● **The task**
Every entry below should be reproduced exactly, with all pictures left out.

● **Available records**
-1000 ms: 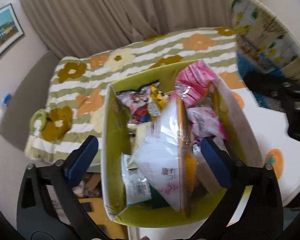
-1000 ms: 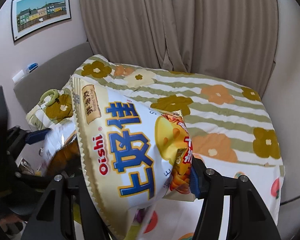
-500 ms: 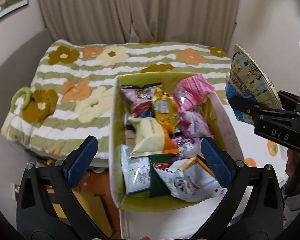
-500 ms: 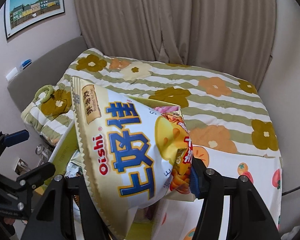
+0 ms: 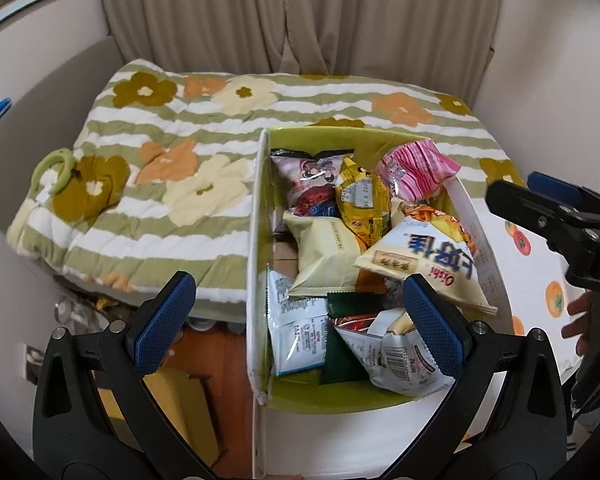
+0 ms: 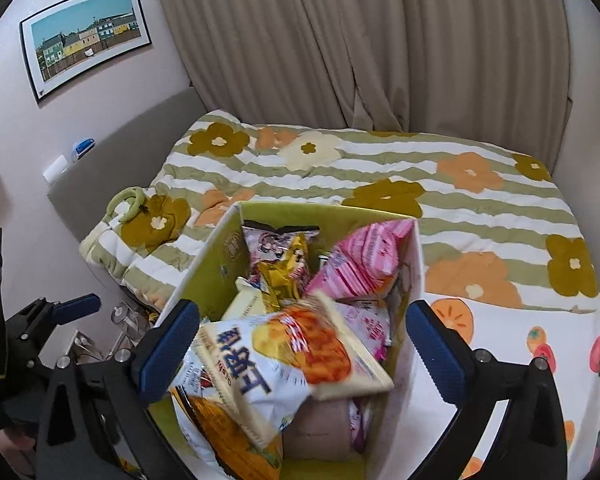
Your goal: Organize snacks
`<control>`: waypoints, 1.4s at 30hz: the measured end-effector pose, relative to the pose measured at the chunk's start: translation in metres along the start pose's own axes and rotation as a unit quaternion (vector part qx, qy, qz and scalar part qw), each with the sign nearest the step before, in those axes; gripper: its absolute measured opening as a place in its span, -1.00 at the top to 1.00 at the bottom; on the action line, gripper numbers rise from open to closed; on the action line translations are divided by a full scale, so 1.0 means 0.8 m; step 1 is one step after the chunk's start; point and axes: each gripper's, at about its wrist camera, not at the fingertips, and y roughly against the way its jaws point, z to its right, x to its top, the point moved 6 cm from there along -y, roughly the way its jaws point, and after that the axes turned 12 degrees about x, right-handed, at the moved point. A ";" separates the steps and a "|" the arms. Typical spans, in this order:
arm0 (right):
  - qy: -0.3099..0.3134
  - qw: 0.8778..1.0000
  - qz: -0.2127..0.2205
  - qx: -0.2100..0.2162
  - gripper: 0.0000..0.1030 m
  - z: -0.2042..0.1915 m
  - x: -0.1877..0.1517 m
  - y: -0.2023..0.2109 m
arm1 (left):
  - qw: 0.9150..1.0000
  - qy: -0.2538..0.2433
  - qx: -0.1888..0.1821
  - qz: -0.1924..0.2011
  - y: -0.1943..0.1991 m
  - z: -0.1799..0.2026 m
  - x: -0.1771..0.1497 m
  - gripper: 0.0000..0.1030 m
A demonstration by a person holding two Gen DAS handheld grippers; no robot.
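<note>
Right hand-held gripper [image 6: 300, 344] jaws opening, Oishi chip bag [image 6: 284, 356] loose between, atop box [image 6: 220, 256]; left hand-held gripper [image 5: 300, 320] wide, empty.

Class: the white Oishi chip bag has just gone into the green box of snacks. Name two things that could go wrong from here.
1. The Oishi bag lies atop the heap against the green box wall; it may slide out.
2. The right claw, opening right above the bag, could snag it when pulling away.

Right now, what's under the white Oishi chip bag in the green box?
The white Oishi chip bag tops the pile in the green cardboard box. Showing at its edges: a pale yellow packet, a dark green packet, a barcoded white packet. Anything directly beneath is covered.
</note>
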 end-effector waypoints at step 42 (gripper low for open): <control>-0.032 0.978 0.113 -0.172 -0.99 0.009 -0.183 0.360 | 0.988 -0.014 -0.020 0.155 0.315 0.122 -0.136 -0.99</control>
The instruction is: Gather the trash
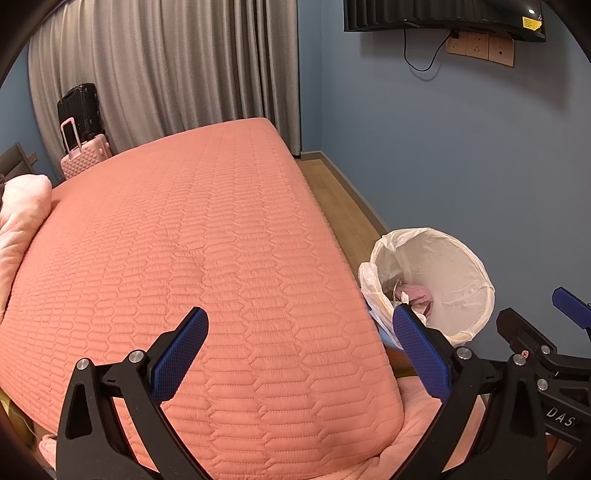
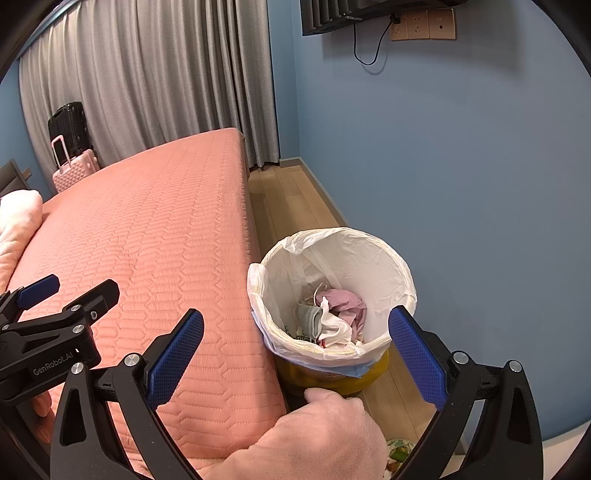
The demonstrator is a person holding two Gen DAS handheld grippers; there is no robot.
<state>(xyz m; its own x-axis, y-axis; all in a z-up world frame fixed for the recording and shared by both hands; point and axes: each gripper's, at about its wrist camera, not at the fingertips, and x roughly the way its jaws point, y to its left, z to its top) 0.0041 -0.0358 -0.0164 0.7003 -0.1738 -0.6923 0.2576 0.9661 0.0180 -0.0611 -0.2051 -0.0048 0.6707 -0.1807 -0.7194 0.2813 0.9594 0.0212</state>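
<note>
Hovering wide open and empty: left gripper [image 1: 301,354] over salmon quilted bed [image 1: 192,251], right gripper [image 2: 295,350] above white-bag-lined yellow trash bin [image 2: 369,254] holding crumpled waste [image 2: 332,314].

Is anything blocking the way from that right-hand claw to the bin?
Nothing visible does. The right gripper hangs open and empty just above the lined trash bin, whose mouth is uncovered; only crumpled trash lies inside.

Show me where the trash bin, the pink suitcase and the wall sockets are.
trash bin [image 2: 373,266]: right wrist view, liner's inner back wall.
pink suitcase [image 2: 75,173]: right wrist view, its textured front.
wall sockets [image 2: 423,25]: right wrist view, middle plate.
</note>
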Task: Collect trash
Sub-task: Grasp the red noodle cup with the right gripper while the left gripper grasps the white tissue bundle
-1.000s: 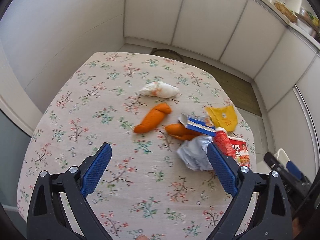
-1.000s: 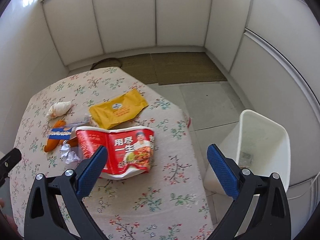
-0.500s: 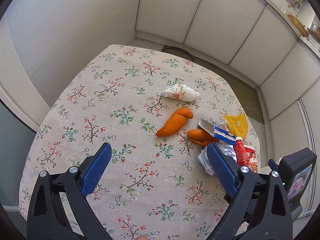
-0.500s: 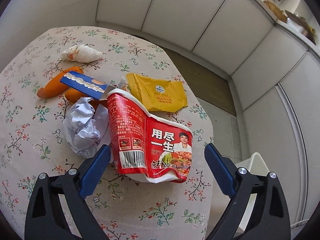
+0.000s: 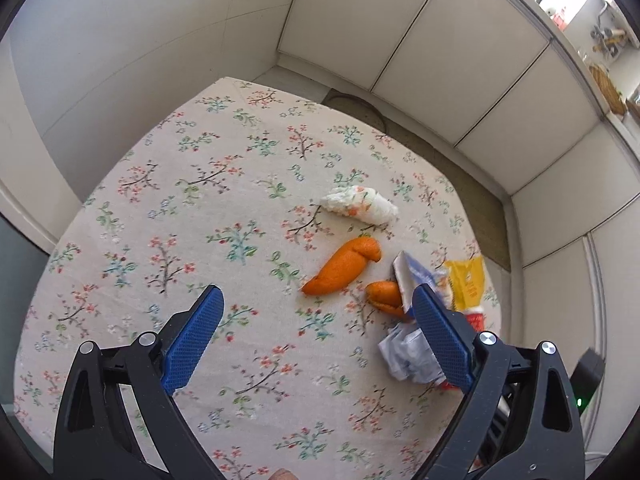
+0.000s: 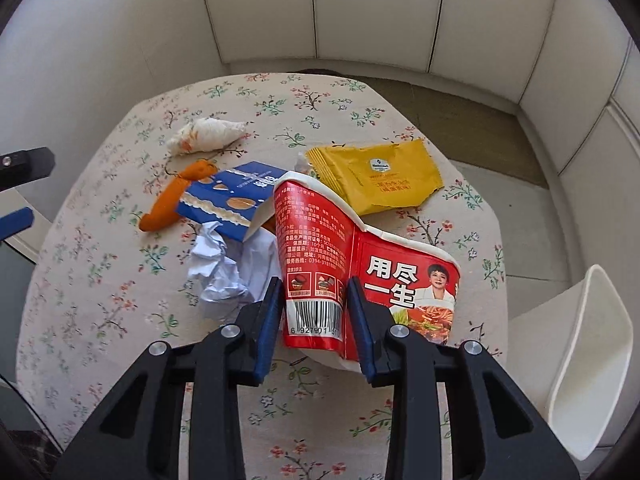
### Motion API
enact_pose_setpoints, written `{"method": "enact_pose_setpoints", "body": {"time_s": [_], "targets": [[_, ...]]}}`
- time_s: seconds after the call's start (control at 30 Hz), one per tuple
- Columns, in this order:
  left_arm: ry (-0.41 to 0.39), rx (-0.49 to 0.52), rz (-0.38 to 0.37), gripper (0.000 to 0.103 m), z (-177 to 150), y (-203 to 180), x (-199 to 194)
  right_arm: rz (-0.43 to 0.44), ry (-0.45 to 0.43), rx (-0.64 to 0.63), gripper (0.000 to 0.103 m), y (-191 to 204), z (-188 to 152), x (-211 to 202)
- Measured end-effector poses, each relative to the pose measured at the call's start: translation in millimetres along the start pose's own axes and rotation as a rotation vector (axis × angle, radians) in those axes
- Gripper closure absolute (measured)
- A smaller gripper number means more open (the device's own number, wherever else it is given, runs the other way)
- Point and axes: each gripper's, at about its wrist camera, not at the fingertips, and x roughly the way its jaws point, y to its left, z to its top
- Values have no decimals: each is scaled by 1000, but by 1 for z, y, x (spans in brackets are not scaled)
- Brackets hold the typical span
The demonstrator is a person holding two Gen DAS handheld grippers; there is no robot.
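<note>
A crushed red noodle cup (image 6: 340, 252) lies on the floral table (image 6: 120, 280). My right gripper (image 6: 314, 300) is shut on the cup's left part, at the barcode. Beside the cup lie crumpled white paper (image 6: 218, 264), a blue box (image 6: 228, 200), orange peel (image 6: 172, 196), a yellow packet (image 6: 380, 176) and a stained tissue (image 6: 208, 136). My left gripper (image 5: 316, 320) is open and empty above the table, with the peel (image 5: 344, 266), tissue (image 5: 360, 210) and paper (image 5: 408, 356) ahead and to its right.
A white bin (image 6: 576, 364) stands on the floor off the table's right edge. White cabinet panels (image 6: 360, 12) surround the table. A mat (image 6: 448, 120) lies on the floor beyond it.
My right gripper moved in and closed on the noodle cup. My left gripper swung left, so the trash shifted to the right of its view.
</note>
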Motion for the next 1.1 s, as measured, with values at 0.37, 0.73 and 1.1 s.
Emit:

● **Response to this task**
-1000 ms: 
-1000 ms: 
-500 ms: 
-500 ms: 
+0 ms: 
+0 ms: 
Your goal: Organize snacks
`<control>`: waypoints, 1.4s at 30hz: the measured end-effector pose, relative to the pose measured at the chunk's start: translation in metres along the start pose's own axes and rotation as a unit quaternion (vector part qx, qy, qz and scalar part qw), each with the sign nearest the step before, in those axes; gripper: its absolute measured opening as a place in its span, -1.00 at the top to 1.00 at the bottom; on the action line, gripper numbers rise from open to closed; on the action line translations are divided by a full scale, so 1.0 means 0.8 m; step 1 is one step after the chunk's start; point and axes: each gripper's, at about its wrist camera, not at the fingertips, and y roughly against the way its jaws point, z to its right, x to its top, the point moved 6 cm from there along -y, roughly the way its jaws point, and after that the axes turned 12 degrees about x, right-handed, at the moved point. A ";" separates the steps and a "|" the arms. Typical spans, in this order:
arm0 (right):
  - qy: -0.3099..0.3134
  - qw: 0.8778..1.0000
  - qz: -0.2127..0.2205
  - qx: -0.2100..0.2162
  - gripper: 0.0000..0.1030 m
  - z: -0.2042..0.1915 m
  - x: -0.1877..0.1517 m
  - y: -0.2023..0.2109 m
arm1 (left):
  - qw: 0.9150..1.0000
  - qy: -0.2538..0.2433
  - qx: -0.1888..0.1821
  - qz: -0.1924..0.2011
  - y: -0.1943..0.1991 m
  - z: -0.1799..0.2026 m
  - x: -0.1771..0.1497 m
  - gripper: 0.0000..0.1030 m
A demonstration by a person holding two Gen DAS handheld grippers; no robot.
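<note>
Right hand-held gripper [image 6: 300, 344] jaws opening, Oishi chip bag [image 6: 284, 356] loose between, atop box [image 6: 220, 256]; left hand-held gripper [image 5: 300, 320] wide, empty.

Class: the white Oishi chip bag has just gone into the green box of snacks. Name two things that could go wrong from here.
1. The Oishi bag lies atop the heap against the green box wall; it may slide out.
2. The right claw, opening right above the bag, could snag it when pulling away.

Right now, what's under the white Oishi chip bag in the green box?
The white Oishi chip bag tops the pile in the green cardboard box. Showing at its edges: a pale yellow packet, a dark green packet, a barcoded white packet. Anything directly beneath is covered.
</note>
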 end-effector waypoints at step 42 (gripper low for open): <control>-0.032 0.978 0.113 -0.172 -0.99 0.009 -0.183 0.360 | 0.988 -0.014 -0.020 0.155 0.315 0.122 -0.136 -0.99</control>
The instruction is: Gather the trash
The demonstrator is a person holding two Gen DAS handheld grippers; there is no robot.
<state>(xyz m; its own x-axis, y-axis; all in a z-up world frame fixed for the recording and shared by both hands; point and axes: each gripper's, at about its wrist camera, not at the fingertips, and x roughly the way its jaws point, y to its left, z to its top) 0.0041 -0.0358 -0.0164 0.7003 -0.1738 -0.6923 0.2576 0.9661 0.0180 -0.0611 -0.2051 -0.0048 0.6707 -0.1807 -0.7194 0.2813 0.9594 0.0212</state>
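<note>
Hovering wide open and empty: left gripper [image 1: 301,354] over salmon quilted bed [image 1: 192,251], right gripper [image 2: 295,350] above white-bag-lined yellow trash bin [image 2: 369,254] holding crumpled waste [image 2: 332,314].

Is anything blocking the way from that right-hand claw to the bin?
Nothing visible does. The right gripper hangs open and empty just above the lined trash bin, whose mouth is uncovered; only crumpled trash lies inside.

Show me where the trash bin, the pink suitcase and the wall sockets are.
trash bin [image 2: 373,266]: right wrist view, liner's inner back wall.
pink suitcase [image 2: 75,173]: right wrist view, its textured front.
wall sockets [image 2: 423,25]: right wrist view, middle plate.
</note>
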Task: Collect trash
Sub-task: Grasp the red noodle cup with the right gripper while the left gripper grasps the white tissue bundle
-1.000s: 
-1.000s: 
-0.500s: 
-0.500s: 
+0.000s: 
+0.000s: 
### Motion API
enact_pose_setpoints, written `{"method": "enact_pose_setpoints", "body": {"time_s": [_], "targets": [[_, ...]]}}`
- time_s: seconds after the call's start (control at 30 Hz), one per tuple
- Columns, in this order:
  left_arm: ry (-0.41 to 0.39), rx (-0.49 to 0.52), rz (-0.38 to 0.37), gripper (0.000 to 0.103 m), z (-177 to 150), y (-203 to 180), x (-199 to 194)
  right_arm: rz (-0.43 to 0.44), ry (-0.45 to 0.43), rx (-0.64 to 0.63), gripper (0.000 to 0.103 m), y (-191 to 204), z (-188 to 152), x (-211 to 202)
- Measured end-effector poses, each relative to the pose measured at the call's start: translation in millimetres along the start pose's own axes and rotation as a rotation vector (axis × angle, radians) in those axes
- Gripper closure absolute (measured)
- A smaller gripper number means more open (the device's own number, wherever else it is given, runs the other way)
- Point and axes: each gripper's, at about its wrist camera, not at the fingertips, and x roughly the way its jaws point, y to its left, z to its top
- Values have no decimals: each is scaled by 1000, but by 1 for z, y, x (spans in brackets are not scaled)
- Brackets hold the typical span
The demonstrator is a person holding two Gen DAS handheld grippers; there is no robot.
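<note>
A crushed red noodle cup (image 6: 340, 252) lies on the floral table (image 6: 120, 280). My right gripper (image 6: 314, 300) is shut on the cup's left part, at the barcode. Beside the cup lie crumpled white paper (image 6: 218, 264), a blue box (image 6: 228, 200), orange peel (image 6: 172, 196), a yellow packet (image 6: 380, 176) and a stained tissue (image 6: 208, 136). My left gripper (image 5: 316, 320) is open and empty above the table, with the peel (image 5: 344, 266), tissue (image 5: 360, 210) and paper (image 5: 408, 356) ahead and to its right.
A white bin (image 6: 576, 364) stands on the floor off the table's right edge. White cabinet panels (image 6: 360, 12) surround the table. A mat (image 6: 448, 120) lies on the floor beyond it.
My right gripper moved in and closed on the noodle cup. My left gripper swung left, so the trash shifted to the right of its view.
</note>
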Motion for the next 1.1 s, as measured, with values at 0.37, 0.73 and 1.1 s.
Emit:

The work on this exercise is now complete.